Klein and Thompson directly connect the ideas of invention and implementation, further illustrating the intersection of policy and technology in shaping the future. Technological invention is important, but it is more important when coupled with policy implementation.
“The most important lesson of AMCs is that they make government a more active agent of invention, by identifying bottlenecks in public demand and filling them.”
The idea of the government as a bottleneck detective is important throughout Chapter 5, and Klein and Thompson introduce how the government can utilize pull funding to guide scientists and companies into creating necessary technology. Where the market will not provide, the government must step in.
“If crisis is the ultimate push-and-pull mechanism—both galvanizing action and rewarding success—we must remember that it is always up to us to decide what counts as a crisis.”
Thompson’s optimism appears at the end of Chapter 5, as he and Klein look at the positive side of moments of catastrophe being motivators for progress. People can decide what their definition of a crisis is and utilize it to bring about an abundant future.
“We have chosen to create a system that rewards caution and punishes outsider thinking and risk in scientific research. We have chosen to embrace a political economy that encourages offshoring the development of American inventions that are key to our national security and flourishing. None of this was inevitable. These policies are the fruits of human decisions. They are artifacts of our ripely picked world.”
The idea of choice is essential in these sentences. Klein and Thompson highlight how the scarcity-oriented society is the result of communal choices to adhere to the status quo, a status quo severely lacking in domestic innovation. The authors refer to the policies as “fruits of human decisions” and “artifacts of our ripely picked world” to emphasize that these choices have been cultivated over time, ripening into the current flawed system. This metaphor demonstrates both the deliberate nature of these decisions and the necessity for reevaluation and change.
“One way of understanding the era we’re in is as the messy interregnum between political orders; a molten moment when old institutions are failing, traditional elites are flailing, and the public is casting about for a politics that feels like it is of today rather than of yesterday.”

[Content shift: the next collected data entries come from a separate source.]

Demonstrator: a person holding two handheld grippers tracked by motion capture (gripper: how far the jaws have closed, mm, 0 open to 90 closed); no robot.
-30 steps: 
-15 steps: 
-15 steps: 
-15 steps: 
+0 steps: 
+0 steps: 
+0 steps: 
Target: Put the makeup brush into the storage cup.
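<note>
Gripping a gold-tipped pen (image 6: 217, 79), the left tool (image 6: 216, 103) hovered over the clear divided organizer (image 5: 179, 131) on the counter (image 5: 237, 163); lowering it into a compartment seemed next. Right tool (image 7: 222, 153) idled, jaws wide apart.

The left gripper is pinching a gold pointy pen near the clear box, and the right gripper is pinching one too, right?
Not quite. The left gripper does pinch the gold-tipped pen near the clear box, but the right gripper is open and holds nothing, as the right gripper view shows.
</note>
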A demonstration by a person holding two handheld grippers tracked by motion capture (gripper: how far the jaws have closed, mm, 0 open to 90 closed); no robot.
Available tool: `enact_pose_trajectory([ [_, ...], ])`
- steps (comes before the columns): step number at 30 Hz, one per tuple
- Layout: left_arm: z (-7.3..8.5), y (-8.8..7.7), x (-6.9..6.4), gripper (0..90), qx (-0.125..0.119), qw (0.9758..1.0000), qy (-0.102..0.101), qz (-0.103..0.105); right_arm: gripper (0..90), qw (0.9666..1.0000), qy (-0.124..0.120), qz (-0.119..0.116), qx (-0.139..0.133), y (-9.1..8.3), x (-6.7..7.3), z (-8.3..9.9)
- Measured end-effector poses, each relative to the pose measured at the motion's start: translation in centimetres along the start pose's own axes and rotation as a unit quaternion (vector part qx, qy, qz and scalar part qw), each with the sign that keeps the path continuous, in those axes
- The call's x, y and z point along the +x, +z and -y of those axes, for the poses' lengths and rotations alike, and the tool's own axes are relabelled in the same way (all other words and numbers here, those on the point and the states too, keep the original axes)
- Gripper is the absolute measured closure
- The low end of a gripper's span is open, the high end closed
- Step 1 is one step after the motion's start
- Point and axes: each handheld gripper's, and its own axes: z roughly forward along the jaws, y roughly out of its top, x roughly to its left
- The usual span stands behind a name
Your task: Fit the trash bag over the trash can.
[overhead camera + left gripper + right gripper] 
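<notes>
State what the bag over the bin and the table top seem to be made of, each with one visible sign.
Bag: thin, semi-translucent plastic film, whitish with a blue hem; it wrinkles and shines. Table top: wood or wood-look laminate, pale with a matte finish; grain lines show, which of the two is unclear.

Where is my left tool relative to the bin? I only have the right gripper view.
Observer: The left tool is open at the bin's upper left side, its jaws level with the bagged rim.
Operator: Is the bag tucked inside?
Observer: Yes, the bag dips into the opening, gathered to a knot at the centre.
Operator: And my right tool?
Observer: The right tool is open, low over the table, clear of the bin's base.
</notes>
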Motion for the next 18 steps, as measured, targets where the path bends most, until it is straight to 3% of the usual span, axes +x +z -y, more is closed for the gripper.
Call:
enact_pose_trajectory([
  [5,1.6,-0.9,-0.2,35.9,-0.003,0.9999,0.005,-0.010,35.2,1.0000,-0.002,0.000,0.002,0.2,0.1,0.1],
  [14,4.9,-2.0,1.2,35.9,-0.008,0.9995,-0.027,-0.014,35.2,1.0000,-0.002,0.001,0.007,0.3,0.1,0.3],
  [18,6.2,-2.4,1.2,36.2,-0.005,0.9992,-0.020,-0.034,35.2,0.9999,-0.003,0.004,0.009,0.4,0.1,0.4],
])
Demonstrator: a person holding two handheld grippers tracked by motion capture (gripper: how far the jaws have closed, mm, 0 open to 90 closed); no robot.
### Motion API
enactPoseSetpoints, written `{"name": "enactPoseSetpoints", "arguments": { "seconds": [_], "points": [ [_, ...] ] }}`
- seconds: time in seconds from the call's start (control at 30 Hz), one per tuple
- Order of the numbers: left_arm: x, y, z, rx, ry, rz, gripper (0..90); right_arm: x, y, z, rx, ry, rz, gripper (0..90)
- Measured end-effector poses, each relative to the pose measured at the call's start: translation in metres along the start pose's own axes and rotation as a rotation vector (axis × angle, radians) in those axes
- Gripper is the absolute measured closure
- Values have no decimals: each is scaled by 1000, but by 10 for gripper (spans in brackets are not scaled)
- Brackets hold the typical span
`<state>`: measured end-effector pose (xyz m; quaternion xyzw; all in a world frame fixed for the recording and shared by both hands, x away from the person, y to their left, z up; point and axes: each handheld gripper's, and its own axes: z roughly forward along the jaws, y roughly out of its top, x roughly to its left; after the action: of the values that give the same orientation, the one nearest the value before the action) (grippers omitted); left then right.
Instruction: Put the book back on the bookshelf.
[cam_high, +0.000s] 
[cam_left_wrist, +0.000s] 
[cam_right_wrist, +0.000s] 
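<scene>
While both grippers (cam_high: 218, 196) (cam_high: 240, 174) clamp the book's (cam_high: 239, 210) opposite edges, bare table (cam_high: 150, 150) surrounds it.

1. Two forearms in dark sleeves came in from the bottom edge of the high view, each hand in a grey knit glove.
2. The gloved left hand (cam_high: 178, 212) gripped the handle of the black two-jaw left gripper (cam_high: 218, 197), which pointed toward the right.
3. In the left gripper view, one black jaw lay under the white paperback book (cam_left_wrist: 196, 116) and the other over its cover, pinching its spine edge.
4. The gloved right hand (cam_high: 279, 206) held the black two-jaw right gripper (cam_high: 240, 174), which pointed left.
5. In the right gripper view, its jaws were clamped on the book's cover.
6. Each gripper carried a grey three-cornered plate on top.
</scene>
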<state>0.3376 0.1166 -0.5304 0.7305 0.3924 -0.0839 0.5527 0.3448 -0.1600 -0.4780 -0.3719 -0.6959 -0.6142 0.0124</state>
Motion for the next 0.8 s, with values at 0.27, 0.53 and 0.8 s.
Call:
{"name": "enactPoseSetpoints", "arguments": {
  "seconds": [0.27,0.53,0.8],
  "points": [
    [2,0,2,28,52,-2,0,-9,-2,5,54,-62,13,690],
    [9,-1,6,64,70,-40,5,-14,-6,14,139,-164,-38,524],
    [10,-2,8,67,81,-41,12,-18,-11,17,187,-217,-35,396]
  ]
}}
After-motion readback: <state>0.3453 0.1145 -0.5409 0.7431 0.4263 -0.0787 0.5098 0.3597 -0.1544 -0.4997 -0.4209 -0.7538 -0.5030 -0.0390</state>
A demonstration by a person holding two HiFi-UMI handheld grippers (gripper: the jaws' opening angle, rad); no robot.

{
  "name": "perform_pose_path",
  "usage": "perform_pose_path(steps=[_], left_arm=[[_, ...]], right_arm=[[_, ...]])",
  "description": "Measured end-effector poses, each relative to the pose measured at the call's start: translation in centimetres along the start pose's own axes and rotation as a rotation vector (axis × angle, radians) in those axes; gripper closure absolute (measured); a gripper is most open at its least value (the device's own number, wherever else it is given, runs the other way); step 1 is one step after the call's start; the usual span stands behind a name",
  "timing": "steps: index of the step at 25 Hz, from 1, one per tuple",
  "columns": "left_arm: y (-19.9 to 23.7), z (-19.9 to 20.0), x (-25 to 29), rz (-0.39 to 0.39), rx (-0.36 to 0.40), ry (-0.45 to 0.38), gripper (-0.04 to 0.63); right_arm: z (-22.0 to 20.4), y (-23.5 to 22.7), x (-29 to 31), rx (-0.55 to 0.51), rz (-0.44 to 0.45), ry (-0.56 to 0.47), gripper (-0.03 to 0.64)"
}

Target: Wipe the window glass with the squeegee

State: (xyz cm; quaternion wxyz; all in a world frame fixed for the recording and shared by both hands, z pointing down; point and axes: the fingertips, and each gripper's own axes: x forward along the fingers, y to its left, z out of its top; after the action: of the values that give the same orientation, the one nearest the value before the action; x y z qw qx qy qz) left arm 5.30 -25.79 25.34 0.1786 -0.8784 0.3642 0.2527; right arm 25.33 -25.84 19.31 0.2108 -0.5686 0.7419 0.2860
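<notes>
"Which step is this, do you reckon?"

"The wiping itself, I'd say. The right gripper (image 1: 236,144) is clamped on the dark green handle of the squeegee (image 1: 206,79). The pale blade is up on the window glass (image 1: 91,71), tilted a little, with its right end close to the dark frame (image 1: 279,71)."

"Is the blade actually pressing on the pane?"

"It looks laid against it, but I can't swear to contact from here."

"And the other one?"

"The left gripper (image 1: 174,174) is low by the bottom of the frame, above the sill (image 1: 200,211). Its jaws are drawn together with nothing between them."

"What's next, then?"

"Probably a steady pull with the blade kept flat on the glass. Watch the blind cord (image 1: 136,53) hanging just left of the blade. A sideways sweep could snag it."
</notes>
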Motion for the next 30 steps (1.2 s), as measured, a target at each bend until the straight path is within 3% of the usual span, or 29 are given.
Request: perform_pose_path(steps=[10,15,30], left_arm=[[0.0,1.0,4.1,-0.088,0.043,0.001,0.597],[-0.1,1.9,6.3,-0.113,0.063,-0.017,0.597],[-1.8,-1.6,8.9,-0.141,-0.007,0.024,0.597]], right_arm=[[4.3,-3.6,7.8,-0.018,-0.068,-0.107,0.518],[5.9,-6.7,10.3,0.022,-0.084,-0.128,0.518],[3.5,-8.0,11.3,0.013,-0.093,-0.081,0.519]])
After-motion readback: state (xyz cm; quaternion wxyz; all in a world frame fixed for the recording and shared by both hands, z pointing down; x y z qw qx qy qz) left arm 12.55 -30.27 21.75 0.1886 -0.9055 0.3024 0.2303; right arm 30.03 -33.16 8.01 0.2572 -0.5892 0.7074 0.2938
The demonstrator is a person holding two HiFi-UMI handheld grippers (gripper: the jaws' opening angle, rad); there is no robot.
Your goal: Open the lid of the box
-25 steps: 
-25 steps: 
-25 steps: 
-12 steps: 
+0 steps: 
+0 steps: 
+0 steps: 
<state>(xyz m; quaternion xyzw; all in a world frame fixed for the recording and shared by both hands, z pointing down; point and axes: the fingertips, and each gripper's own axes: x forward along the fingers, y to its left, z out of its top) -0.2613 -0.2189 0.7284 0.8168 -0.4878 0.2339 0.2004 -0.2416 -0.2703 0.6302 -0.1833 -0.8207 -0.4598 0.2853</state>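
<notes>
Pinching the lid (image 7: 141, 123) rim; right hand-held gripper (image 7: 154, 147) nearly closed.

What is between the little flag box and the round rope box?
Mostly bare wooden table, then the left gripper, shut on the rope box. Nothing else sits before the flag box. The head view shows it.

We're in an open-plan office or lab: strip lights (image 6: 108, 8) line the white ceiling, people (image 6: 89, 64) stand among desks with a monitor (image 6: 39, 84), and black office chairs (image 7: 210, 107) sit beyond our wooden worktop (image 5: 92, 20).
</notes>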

The concept of political orders is only introduced in the conclusion, but it is important to the understanding of Klein and Thompson’s claims about abundance. The US is at the precipice of huge change, as one era ends and an unknown new one looms. Klein and Thompson hope the scales tilt in the favor of an abundant future.
“There are rhymes that we have found across these challenges, echoes across these problems, but they are not unified enough to yield a single set of answers.”
The lush language that Klein and Thompson utilize to describe the similarities between the housing crisis, the climate change crisis, and the state of American science adds lyricism to the text. The use of the specific terms “rhyme” and “echo” also illustrates that while these issues have similarities, they are not the same; the key to creating abundance in the context of each issue must be unique.
“If there are not enough homes, can we make more? If not, why not? If there is not enough clean energy, can we make more? If not, why not? If the government is repeatedly failing to complete major projects on time and on budget, then what is going wrong and how do we fix it? If the rate of scientific progress is slowing, how can we help scientists do their best work? If we need new technologies to solve our important problems, how do we pull these inventions from the future and distribute them in the present?”
The repeated use of rhetorical questions illustrates Klein and Thompson’s approach to fostering the role of government in fostering a culture of abundance. The key to creating an abundant world is to question the systems in place and question potential solutions, utilizing curiosity, creativity, and innovation to better the world.